Vouch with me, heaven, I therefore beg it not 
To please the palate of my appetite, 280
Nor to comply with heat,—the young affects 
In me defunct,—and proper satisfaction, 
But to be free and bounteous to her mind; 
And heaven defend your good souls that you think 284
I will your serious and great business scant 
For she is with me. No, when light-wing’d toys 
Of feather’d Cupid seel with wanton dulness 
My speculative and offic’d instruments, 288
That my disports corrupt and taint my business, 
Let housewives make a skillet of my helm, 
And all indign and base adversities 
Make head against my estimation! 292
  Duke.  Be it as you shall privately determine, 
Either for her stay or going. The affair cries haste, 
And speed must answer it. 
  First Sen.  You must away to-night. 296
  Oth.        With all my heart. 
  Duke.  At nine i’ the morning here we’ll meet again. 
Othello, leave some officer behind, 
And he shall our commission bring to you; 300
With such things else of quality and respect 
As doth import you. 
  Oth.        So please your Grace, my ancient; 
A man he is of honesty and trust: 304
To his conveyance I assign my wife, 
With what else needful your good grace shall think 
To be sent after me. 
  Duke.        Let it be so. 308
Good night to every one. [To BRABANTIO.] And, noble signior, 
If virtue no delighted beauty lack, 
Your son-in-law is far more fair than black. 
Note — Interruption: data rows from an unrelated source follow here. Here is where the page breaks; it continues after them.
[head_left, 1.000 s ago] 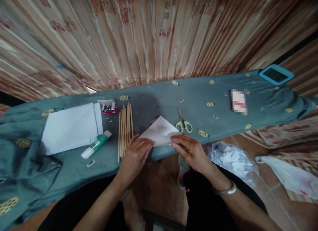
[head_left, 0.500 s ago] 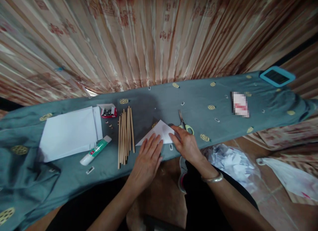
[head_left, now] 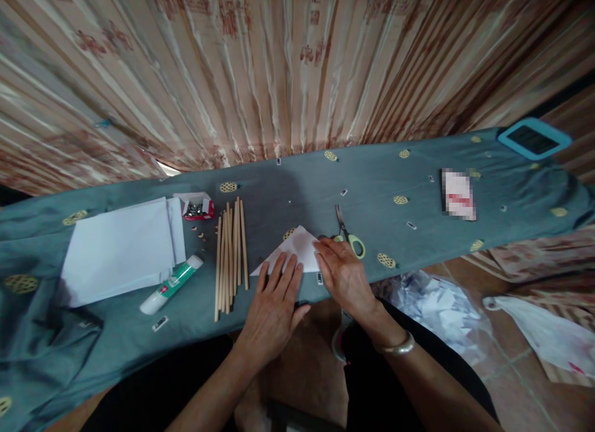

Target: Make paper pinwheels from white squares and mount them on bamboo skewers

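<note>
A white sheet of paper [head_left: 300, 245], folded into a triangle, lies near the front edge of the cloth-covered table. My left hand [head_left: 274, 305] rests on its lower left part, fingers spread and flat, thumb out to the side. At the paper's right corner is my right hand [head_left: 344, 271], its bent fingers pressed together on the corner and hiding it. Just beyond those fingers lie scissors [head_left: 349, 235] with pale green handles, partly covered by the hand. Several wooden pencils [head_left: 231, 252] lie side by side left of the paper.
To the left are a stack of white paper [head_left: 118, 249], a green and white glue stick [head_left: 171, 284] and a small red box [head_left: 198, 207] of metal pieces. A blurred packet [head_left: 458, 195] and a blue-framed tablet [head_left: 534, 139] lie right. A plastic bag [head_left: 441, 314] sits on the floor.
My left hand's fingers have spread a little and its thumb has moved outward. The right hand's fingers have drawn closer together over the paper's right corner. The view has shifted slightly.
</note>
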A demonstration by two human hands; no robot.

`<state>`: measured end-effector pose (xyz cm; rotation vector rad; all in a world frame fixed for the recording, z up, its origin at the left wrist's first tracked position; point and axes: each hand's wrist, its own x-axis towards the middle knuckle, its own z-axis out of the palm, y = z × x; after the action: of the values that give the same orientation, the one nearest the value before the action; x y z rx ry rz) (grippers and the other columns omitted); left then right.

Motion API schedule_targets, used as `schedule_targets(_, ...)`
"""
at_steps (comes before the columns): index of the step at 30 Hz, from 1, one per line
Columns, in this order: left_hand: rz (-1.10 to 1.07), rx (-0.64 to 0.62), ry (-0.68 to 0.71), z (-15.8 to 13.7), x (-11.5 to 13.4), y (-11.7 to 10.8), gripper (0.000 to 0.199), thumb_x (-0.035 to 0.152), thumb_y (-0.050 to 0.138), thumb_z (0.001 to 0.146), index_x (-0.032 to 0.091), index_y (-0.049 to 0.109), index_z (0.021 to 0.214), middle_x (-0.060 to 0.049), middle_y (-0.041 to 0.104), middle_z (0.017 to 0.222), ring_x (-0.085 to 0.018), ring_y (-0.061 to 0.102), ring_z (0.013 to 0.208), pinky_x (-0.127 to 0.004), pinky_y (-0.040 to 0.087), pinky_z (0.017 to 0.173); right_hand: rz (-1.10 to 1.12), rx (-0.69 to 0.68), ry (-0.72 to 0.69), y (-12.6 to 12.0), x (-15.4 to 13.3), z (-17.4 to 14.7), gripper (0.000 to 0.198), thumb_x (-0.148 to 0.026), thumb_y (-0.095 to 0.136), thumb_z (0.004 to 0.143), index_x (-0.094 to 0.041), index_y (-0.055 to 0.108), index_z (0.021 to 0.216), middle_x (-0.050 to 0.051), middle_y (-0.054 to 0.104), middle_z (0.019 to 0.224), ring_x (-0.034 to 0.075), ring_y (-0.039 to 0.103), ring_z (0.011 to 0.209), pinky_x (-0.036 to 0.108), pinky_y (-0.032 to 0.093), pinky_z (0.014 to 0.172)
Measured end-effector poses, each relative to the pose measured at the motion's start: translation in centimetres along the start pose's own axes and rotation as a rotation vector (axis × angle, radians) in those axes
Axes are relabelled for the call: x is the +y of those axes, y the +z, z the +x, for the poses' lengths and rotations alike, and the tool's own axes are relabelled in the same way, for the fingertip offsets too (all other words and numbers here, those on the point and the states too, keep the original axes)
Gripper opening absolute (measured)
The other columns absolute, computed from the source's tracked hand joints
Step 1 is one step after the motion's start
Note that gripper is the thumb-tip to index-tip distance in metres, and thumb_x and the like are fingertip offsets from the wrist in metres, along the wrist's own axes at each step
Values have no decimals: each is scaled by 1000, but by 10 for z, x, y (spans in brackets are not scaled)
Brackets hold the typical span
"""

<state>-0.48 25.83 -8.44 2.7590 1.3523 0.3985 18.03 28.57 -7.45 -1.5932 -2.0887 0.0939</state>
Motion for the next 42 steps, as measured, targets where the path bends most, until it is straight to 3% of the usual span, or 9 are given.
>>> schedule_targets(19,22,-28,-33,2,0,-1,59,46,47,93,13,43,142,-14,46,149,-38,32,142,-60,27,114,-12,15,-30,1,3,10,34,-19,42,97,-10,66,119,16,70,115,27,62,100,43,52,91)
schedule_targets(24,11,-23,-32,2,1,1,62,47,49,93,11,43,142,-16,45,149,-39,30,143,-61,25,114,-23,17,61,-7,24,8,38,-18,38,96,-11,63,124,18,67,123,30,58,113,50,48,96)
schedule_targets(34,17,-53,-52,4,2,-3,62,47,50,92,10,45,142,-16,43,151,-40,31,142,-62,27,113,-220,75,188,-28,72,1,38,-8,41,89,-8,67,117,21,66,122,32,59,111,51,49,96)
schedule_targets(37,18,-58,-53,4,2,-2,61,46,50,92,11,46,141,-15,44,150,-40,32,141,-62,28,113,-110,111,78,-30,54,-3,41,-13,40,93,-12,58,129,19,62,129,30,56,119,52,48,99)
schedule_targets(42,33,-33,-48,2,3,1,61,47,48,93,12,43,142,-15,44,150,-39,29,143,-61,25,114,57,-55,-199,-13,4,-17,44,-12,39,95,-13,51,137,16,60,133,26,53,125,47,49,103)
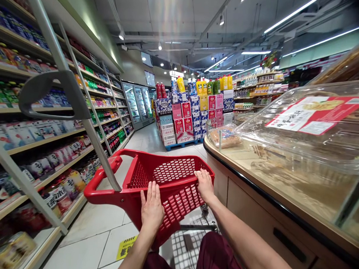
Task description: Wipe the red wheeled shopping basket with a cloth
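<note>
In front of my knees stands a red plastic shopping cart (174, 170) with perforated walls. Nothing can be seen inside its basket from here. My left hand (152, 206) lies flat against the near side of the basket, fingers stretched and pressed toward the rim. At the basket's right corner, my right hand (205, 185) has its fingers bent over the rim, holding it. A grey metal pole (104, 159) with a dark grey loop handle (62, 95) rises at the cart's left.
Drink shelves (45, 144) line the left side. A display counter (283, 198) with clear plastic food boxes (311, 116) stands close on the right. Stacked cartons (184, 119) topped with bottles are ahead. A yellow floor sticker (127, 247) lies on the tiles.
</note>
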Action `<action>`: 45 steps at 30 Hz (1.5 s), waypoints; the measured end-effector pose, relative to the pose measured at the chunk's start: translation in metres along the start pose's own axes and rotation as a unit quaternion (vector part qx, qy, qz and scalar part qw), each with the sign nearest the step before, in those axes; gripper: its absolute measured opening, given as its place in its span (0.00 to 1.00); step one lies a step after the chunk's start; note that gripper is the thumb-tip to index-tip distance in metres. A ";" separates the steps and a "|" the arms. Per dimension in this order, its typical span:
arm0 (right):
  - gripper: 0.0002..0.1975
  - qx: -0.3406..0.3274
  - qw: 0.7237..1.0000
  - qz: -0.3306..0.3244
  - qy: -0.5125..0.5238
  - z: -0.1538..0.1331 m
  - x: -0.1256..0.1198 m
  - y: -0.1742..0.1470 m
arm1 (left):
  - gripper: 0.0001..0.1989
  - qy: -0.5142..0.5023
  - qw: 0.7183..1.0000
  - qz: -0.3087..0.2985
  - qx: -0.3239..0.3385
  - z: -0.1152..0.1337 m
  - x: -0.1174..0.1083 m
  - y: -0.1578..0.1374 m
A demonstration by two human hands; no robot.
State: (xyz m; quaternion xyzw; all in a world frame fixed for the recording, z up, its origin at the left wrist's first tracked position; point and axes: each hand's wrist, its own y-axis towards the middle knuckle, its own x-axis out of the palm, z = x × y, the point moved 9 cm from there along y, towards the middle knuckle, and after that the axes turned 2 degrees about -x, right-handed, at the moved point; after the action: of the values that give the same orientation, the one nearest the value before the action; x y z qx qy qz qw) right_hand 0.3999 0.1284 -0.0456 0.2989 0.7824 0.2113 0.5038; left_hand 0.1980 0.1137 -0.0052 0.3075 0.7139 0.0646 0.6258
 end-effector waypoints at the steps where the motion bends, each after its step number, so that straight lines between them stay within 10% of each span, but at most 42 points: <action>1: 0.22 0.011 1.000 0.003 -0.003 0.001 0.000 0.000 | 0.33 0.003 1.000 0.000 -0.002 0.000 0.000 0.000; 6: 0.26 -0.157 0.986 -0.005 0.056 -0.062 0.016 -0.011 | 0.33 0.005 1.000 0.003 0.005 0.002 -0.002 0.000; 12: 0.25 -0.023 0.999 0.000 0.036 -0.022 0.005 0.002 | 0.33 0.009 1.000 0.002 0.003 0.005 0.002 0.000; 18: 0.20 -0.188 0.975 -0.020 0.118 -0.091 0.022 0.001 | 0.32 -0.005 1.000 0.003 0.023 0.003 -0.005 0.003; 25: 0.21 -0.012 0.995 0.015 0.095 -0.019 0.010 0.007 | 0.30 -0.017 1.000 0.022 -0.008 -0.023 -0.022 0.002; 30: 0.22 -0.135 0.976 -0.007 0.172 -0.121 0.035 -0.001 | 0.29 -0.067 0.998 0.005 0.016 -0.015 -0.029 0.005; 38: 0.21 -0.036 0.988 0.017 0.151 -0.074 0.031 0.014 | 0.24 -0.050 0.985 0.101 -0.134 -0.140 -0.072 0.009; 45: 0.22 -0.140 0.958 -0.023 0.249 -0.207 0.034 0.018 | 0.19 -0.022 0.988 0.069 -0.136 -0.137 -0.058 0.018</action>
State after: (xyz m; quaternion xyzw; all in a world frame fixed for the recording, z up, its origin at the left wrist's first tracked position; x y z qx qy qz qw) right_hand 0.2046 0.1589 0.0262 0.1453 0.8521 0.3750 0.3350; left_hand 0.0783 0.1379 0.0814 0.2694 0.6617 0.1975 0.6712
  First Sen.  Adieu, brave Moor! use Desdemona well. 312
  Bra.  Look to her, Moor, if thou hast eyes to see: 
She has deceiv’d her father, and may thee.  [Exeunt DUKE, Senators, Officers, &c. 
  Oth.  My life upon her faith! Honest Iago, 
My Desdemona must I leave to thee: 316
I prithee, let thy wife attend on her; 
And bring them after in the best advantage. 
Come, Desdemona; I have but an hour 
Of love, of worldly matters and direction, 320
To spend with thee: we must obey the time.  [Exeunt OTHELLO and DESDEMONA. 
  Rod.  Iago! 
  Iago.  What sayst thou, noble heart? 
  Rod.  What will I do, think’st thou? 324
  Iago.  Why, go to bed, and sleep. 
  Rod.  I will incontinently drown myself. 
  Iago.  Well, if thou dost, I shall never love thee after. Why, thou silly gentleman! 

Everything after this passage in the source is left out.